But can I sit with this feeling and acknowledge that it doesn't feel good and that this thing really impacted me? And I went to therapy the first time because I'm like, Logically, it makes sense that this bothered, hurt me some way. But I couldn't pinpoint exactly how it did because I'm an outstanding citizen, and I have, get good grades, and I keep jobs, and there wasn't any tangible that I could see, tangible evidence that something was wrong, but I just didn't feel something didn't feel right, and I just didn't feel... I just needed to unpack this and explore it and just starting from that place of this little feeling of shame or discomfort or sadness or anger maybe, is a sign that maybe something wasn't quite right. And we can just start there and just explore that and see what comes up. And I was terrified to explore anger. I was so scared because there was this very instinctual feeling that if I started to unravel that little nugget, that it would just explode. And it didn't quite happen like that, but I did discover I have a lot of anger, a lot of rage.

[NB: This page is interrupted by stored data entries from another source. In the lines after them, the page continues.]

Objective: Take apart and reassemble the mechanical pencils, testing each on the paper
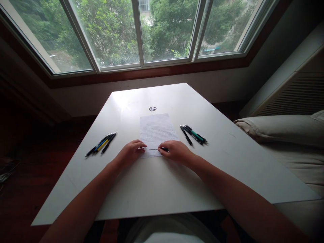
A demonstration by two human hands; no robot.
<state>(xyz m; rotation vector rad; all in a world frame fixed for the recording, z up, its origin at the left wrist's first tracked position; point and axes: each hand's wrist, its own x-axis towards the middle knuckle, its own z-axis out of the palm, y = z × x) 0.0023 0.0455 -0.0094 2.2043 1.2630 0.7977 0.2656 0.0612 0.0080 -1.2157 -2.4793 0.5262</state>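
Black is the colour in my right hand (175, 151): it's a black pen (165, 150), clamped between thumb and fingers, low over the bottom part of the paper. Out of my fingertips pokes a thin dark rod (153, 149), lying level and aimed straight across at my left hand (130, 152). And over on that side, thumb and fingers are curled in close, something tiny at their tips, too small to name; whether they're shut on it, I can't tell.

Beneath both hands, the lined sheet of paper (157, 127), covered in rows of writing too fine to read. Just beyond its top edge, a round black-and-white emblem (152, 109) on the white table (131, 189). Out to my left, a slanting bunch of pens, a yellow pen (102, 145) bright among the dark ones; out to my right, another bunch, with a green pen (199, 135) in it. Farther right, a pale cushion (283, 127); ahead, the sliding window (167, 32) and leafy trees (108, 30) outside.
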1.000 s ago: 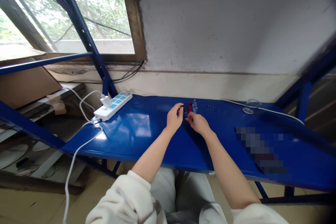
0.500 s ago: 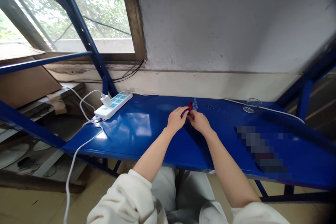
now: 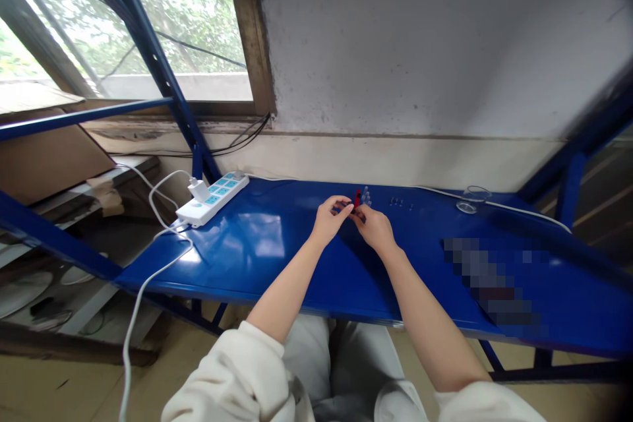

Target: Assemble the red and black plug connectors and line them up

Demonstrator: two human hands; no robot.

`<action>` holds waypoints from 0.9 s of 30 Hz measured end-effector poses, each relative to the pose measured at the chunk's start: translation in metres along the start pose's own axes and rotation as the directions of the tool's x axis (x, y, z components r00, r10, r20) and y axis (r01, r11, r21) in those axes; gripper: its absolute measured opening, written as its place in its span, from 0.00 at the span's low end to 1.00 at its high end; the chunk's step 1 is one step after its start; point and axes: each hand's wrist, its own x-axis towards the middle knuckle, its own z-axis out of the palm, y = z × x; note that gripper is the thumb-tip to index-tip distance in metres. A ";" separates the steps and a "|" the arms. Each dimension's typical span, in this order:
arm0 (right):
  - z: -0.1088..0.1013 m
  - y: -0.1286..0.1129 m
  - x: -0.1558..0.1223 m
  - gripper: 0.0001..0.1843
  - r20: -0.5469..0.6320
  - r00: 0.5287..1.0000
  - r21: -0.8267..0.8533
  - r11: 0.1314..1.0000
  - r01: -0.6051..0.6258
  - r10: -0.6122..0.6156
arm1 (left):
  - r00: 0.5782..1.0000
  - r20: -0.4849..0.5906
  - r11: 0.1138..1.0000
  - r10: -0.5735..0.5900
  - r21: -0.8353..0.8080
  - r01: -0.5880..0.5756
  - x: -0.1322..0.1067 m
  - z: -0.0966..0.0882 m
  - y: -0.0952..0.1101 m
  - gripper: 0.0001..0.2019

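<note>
Left hand (image 3: 329, 219) and right hand (image 3: 376, 227) were apart a second ago. Now together, fingertips of both pinching small red plastic piece (image 3: 357, 198) just above glossy blue metal bench (image 3: 257, 244), beside cluster of small clear plastic parts (image 3: 366, 195).

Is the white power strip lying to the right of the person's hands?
No, the power strip lies on the blue shelf left of the left hand and right hand, which pinch a small red piece.

White power strip (image 3: 212, 200), blue shelf (image 3: 257, 247), window (image 3: 188, 20)
</note>
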 end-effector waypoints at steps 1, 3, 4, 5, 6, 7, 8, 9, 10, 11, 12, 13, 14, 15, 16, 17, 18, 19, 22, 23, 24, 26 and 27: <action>0.000 0.000 0.000 0.09 -0.004 1.000 0.000 1.000 0.008 -0.008 | 1.000 0.005 1.000 -0.006 -0.018 0.006 0.000 0.000 0.000 0.11; 0.001 0.000 0.000 0.10 -0.028 0.999 0.010 1.000 0.025 -0.025 | 1.000 0.006 0.999 -0.006 -0.037 0.007 0.001 -0.001 0.000 0.11; 0.001 0.001 0.000 0.10 -0.044 0.998 0.019 0.999 0.037 -0.036 | 1.000 0.002 0.999 -0.007 -0.044 0.007 0.002 -0.001 0.000 0.11; 0.002 0.001 0.000 0.10 -0.058 0.997 0.028 0.998 0.050 -0.049 | 1.000 -0.006 0.999 -0.010 -0.050 0.010 0.002 -0.001 -0.001 0.11; 0.003 0.001 -0.001 0.10 -0.072 0.996 0.037 0.997 0.061 -0.058 | 1.000 -0.017 0.998 -0.018 -0.054 0.017 0.003 -0.002 -0.001 0.11; 0.004 0.001 -0.001 0.10 -0.083 0.994 0.043 0.997 0.070 -0.066 | 0.999 -0.027 0.998 -0.028 -0.057 0.027 0.003 -0.003 -0.002 0.11; 0.005 0.001 -0.001 0.10 -0.091 0.993 0.049 0.996 0.076 -0.072 | 0.999 -0.031 0.998 -0.040 -0.057 0.038 0.004 -0.003 -0.003 0.11; 0.006 0.001 -0.001 0.10 -0.097 0.992 0.057 0.995 0.080 -0.075 | 0.998 -0.027 0.997 -0.048 -0.056 0.047 0.005 -0.004 -0.005 0.11; 0.006 0.000 -0.001 0.09 -0.101 0.992 0.067 0.994 0.083 -0.076 | 0.998 -0.016 0.997 -0.052 -0.053 0.051 0.006 -0.005 -0.006 0.11; 0.006 0.000 -0.001 0.09 -0.104 0.992 0.078 0.993 0.084 -0.076 | 0.999 -0.001 0.998 -0.052 -0.045 0.052 0.006 -0.006 -0.007 0.11; 0.006 -0.001 -0.001 0.09 -0.105 0.992 0.088 0.993 0.084 -0.074 | 0.999 0.016 0.998 -0.047 -0.030 0.048 0.007 -0.006 -0.008 0.11; 0.006 -0.001 -0.001 0.08 -0.105 0.992 0.098 0.992 0.083 -0.072 | 0.999 0.034 0.999 -0.038 -0.006 0.039 0.007 -0.007 -0.008 0.11; 0.006 -0.001 0.000 0.08 -0.107 0.992 0.106 0.991 0.081 -0.070 | 0.998 0.056 0.999 -0.026 0.028 0.024 0.009 -0.008 -0.008 0.11; 0.006 -0.001 0.000 0.08 -0.110 0.992 0.111 0.991 0.080 -0.067 | 0.997 0.081 0.998 -0.013 0.067 0.008 0.010 -0.009 -0.007 0.11; 0.007 -0.001 0.000 0.08 -0.112 0.992 0.116 0.990 0.079 -0.066 | 0.993 0.115 0.995 -0.005 0.104 -0.007 0.012 -0.010 -0.006 0.11; 0.007 0.000 0.001 0.08 -0.110 0.992 0.122 0.989 0.078 -0.065 | 0.988 0.152 0.990 -0.003 0.136 -0.018 0.015 -0.013 -0.004 0.11; 0.008 0.000 0.001 0.09 -0.108 0.992 0.127 0.989 0.076 -0.062 | 0.983 0.186 0.986 -0.009 0.164 -0.022 0.019 -0.017 -0.002 0.11; 0.008 0.001 0.001 0.10 -0.103 0.993 0.130 0.989 0.070 -0.057 | 0.977 0.211 0.982 -0.024 0.190 -0.017 0.024 -0.022 -0.001 0.11; 0.009 0.003 0.002 0.14 -0.074 0.997 0.117 0.993 0.036 -0.028 | 0.981 0.177 0.947 -0.083 0.321 0.022 0.039 -0.047 -0.003 0.12; 0.009 0.003 0.002 0.14 -0.064 0.998 0.107 0.994 0.023 -0.016 | 0.983 0.153 0.917 -0.100 0.398 0.031 0.043 -0.057 -0.007 0.11; 0.009 0.003 0.002 0.14 -0.055 0.998 0.098 0.995 0.014 -0.009 | 0.985 0.117 0.874 -0.125 0.483 0.053 0.046 -0.068 -0.011 0.10; 0.009 0.003 0.002 0.13 -0.050 0.999 0.088 0.996 0.009 -0.005 | 0.985 0.013 0.776 -0.170 0.618 0.126 0.049 -0.087 -0.023 0.09; 0.009 0.003 0.002 0.12 -0.052 0.999 0.085 0.996 0.012 -0.008 | 0.980 -0.030 0.734 -0.197 0.658 0.168 0.048 -0.095 -0.030 0.08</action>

And I think that especially for women to start encountering their anger and their rage at what happened to them and what was stolen from them, that takes a really long time because we're not allowed to be angry. We're told not to be angry. Be angry, but do not sin. But what does that mean? We're not really told what that means. Just allowing yourself to just sit with what is happening, what am I feeling in the present moment, and that I feel this way and this feeling is true. And even if there are these voices that are saying, You shouldn't be bothered by this, or, You shouldn't be upset by this, or, You shouldn't be still upset by this. You aren't with your parents anymore. Move on. Get over it. That that thing is still lingering, you're bitter, you're unforgiving. And so all of these things are part of that abusive system that keeps victims from really exploring what maybe happened and what's going on.
Brian Lee
Yeah. I think that truth-telling piece is so important because we're so often taught in these fundamentalist spaces, or whatever we want to call them, that it's just better to bypass. And you named so many good emotions in there and feelings that I think we're also taught to squash because you're taught that your heart is deceitful above all things. So whatever it's feeling, just ignore it or repress it or push it away. Or repent of it. Or Yeah. I mean, talk about weaponizing stuff. Or repent of your emotions because they are drawing you away from God and they are sin in and of itself. And we have so much better work today. I always talk about Becky Castle-Miller. She's an emotions coach. She's doing her PhD in that, on Jesus and his emotions. And it's like, I'm learning so much more about how God, given our feelings are, that we have to pay attention to them because they are telling us things. God had feelings, Jesus had feelings, and all these And there are so many ways that scripture is weaponized or twisted and manipulated. For example, I think of that, how often we are told over and over, just honor your father and mother, and how difficult that can make it to question the truth that we experienced of how we experienced our parents growing up.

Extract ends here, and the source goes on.